YOUR OBJECTIVE
Check every line of the material below for the string "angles", and return the ones that have it.

DATA IN THIS EXERCISE
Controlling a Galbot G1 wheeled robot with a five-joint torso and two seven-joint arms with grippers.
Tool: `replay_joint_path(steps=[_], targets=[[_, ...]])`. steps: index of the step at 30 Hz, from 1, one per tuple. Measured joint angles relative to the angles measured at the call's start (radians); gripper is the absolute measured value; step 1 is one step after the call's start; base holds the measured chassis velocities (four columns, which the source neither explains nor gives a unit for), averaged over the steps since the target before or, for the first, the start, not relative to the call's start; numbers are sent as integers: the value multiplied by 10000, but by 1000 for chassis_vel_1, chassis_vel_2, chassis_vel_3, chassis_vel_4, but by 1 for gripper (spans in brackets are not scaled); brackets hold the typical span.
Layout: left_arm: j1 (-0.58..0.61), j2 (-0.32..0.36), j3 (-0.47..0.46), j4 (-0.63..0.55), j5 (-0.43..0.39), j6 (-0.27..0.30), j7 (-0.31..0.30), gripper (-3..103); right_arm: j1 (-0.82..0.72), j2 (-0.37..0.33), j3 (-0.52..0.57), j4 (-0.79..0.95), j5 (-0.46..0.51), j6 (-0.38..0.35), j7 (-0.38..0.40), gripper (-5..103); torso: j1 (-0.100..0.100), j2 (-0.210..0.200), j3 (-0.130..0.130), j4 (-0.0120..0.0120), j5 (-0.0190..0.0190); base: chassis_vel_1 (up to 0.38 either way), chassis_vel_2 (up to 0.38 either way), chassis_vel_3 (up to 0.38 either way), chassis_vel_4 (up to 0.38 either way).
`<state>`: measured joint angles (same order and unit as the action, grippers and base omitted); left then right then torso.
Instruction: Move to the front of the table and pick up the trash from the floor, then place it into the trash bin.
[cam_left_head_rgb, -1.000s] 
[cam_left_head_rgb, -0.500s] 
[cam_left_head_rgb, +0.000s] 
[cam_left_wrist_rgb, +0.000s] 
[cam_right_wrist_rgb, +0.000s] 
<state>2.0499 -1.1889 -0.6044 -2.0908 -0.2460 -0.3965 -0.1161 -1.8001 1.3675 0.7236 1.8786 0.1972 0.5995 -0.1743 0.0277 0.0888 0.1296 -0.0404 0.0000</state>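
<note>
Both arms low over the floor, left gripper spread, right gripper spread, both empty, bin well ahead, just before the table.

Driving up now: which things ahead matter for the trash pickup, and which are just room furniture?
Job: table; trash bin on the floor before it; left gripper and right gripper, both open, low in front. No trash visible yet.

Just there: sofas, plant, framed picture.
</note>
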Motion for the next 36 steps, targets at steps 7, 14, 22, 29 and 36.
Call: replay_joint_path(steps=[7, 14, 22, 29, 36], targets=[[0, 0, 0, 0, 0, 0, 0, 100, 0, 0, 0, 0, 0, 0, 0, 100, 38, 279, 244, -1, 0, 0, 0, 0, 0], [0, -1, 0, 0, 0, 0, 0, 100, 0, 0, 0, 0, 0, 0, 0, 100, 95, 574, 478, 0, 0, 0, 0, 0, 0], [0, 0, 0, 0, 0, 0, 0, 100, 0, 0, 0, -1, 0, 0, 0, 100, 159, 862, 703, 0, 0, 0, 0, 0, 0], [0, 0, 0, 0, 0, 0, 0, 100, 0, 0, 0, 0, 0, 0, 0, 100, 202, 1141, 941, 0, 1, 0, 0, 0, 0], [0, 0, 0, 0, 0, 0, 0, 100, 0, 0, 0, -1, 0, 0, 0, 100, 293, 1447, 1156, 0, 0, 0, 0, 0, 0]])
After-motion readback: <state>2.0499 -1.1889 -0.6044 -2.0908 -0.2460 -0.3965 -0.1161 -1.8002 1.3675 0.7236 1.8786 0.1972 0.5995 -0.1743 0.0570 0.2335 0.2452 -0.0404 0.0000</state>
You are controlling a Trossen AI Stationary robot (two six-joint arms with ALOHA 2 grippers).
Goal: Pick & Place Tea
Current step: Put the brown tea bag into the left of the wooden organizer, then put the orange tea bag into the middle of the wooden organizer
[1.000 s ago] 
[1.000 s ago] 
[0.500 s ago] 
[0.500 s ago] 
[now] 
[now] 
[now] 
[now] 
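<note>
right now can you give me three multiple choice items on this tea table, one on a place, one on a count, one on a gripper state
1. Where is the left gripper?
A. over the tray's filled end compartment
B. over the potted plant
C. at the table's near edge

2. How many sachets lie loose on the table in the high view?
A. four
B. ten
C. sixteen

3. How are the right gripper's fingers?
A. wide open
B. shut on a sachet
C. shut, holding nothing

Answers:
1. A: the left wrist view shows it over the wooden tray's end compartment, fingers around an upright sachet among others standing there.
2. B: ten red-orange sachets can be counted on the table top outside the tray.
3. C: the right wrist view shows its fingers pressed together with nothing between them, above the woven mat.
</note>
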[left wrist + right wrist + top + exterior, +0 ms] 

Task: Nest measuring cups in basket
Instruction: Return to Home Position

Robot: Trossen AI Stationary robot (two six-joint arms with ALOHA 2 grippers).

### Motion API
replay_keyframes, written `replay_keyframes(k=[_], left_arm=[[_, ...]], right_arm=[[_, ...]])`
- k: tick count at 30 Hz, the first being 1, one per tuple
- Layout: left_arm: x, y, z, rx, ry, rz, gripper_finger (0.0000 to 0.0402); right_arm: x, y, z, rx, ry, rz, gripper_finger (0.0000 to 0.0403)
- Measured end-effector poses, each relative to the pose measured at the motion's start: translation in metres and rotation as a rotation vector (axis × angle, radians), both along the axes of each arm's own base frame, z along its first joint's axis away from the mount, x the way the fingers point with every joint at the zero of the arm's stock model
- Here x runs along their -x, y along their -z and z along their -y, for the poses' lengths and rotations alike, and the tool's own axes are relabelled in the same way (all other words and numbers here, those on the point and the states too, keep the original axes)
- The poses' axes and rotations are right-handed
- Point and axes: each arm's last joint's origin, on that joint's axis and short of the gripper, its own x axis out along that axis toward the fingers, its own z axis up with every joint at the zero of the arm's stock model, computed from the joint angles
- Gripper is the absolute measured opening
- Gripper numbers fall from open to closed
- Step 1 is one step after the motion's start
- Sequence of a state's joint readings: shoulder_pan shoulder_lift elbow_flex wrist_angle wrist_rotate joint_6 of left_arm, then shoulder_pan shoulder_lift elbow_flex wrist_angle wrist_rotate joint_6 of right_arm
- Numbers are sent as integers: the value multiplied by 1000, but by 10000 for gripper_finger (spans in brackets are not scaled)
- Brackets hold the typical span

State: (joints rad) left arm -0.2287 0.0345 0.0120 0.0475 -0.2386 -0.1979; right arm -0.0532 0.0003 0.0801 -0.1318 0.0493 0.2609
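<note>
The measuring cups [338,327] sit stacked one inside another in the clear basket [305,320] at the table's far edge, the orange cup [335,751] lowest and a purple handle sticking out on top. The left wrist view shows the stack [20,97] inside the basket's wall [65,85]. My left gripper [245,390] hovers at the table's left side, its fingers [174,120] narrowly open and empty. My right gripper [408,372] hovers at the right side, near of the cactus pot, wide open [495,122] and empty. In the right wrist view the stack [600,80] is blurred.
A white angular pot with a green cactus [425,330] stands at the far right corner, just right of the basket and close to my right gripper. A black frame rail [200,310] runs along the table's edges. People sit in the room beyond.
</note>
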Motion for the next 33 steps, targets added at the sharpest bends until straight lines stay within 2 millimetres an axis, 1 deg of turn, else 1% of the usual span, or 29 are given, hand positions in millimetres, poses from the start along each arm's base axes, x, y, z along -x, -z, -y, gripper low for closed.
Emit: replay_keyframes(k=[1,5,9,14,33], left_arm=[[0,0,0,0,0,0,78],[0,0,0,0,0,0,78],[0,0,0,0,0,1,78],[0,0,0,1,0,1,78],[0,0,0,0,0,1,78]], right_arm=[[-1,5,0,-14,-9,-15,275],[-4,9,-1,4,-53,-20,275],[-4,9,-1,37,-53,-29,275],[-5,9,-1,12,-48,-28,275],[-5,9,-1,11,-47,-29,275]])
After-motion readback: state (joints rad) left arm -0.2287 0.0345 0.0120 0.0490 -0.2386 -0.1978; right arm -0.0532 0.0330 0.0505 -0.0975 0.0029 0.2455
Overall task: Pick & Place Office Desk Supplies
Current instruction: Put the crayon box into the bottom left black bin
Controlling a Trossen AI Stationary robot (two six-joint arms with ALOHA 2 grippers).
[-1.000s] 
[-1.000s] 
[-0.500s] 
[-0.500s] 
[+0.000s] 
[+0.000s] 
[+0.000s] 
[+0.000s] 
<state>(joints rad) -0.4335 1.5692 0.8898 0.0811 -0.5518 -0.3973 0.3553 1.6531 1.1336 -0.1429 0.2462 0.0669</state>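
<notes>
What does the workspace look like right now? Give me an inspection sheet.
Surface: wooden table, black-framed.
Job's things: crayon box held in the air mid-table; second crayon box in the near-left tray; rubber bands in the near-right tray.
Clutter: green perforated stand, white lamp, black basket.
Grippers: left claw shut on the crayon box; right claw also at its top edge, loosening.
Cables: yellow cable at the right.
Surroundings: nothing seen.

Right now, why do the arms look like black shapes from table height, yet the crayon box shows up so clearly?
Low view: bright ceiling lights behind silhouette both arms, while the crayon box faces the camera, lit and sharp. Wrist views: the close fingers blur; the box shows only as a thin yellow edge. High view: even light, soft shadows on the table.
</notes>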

ANSWER TO THIS PROBLEM
Tool: `replay_joint_path(steps=[_], targets=[[_, ...]])`. steps: index of the step at 30 Hz, from 1, one per tuple. Measured joint angles relative to the angles measured at the call's start (radians); gripper is the absolute measured value; step 1 is one step after the call's start; base holds the measured chassis velocities (four columns, which the source neither explains nor gives a unit for), averaged over the steps since the target before or, for the first, the start, not relative to the call's start; numbers are sent as integers: the value multiplied by 10000, but by 1000 for chassis_vel_1, chassis_vel_2, chassis_vel_3, chassis_vel_4, but by 1 for gripper (spans in brackets are not scaled); brackets hold the typical span.
`<state>`: measured joint angles (same order and unit as the action, grippers and base omitted); left then right then torso.
- Point and axes: each arm's last joint's origin, on that joint's axis and short of the gripper, its own x axis out along that axis toward the fingers, its own z axis up with every joint at the zero of the arm's stock model, computed from the joint angles

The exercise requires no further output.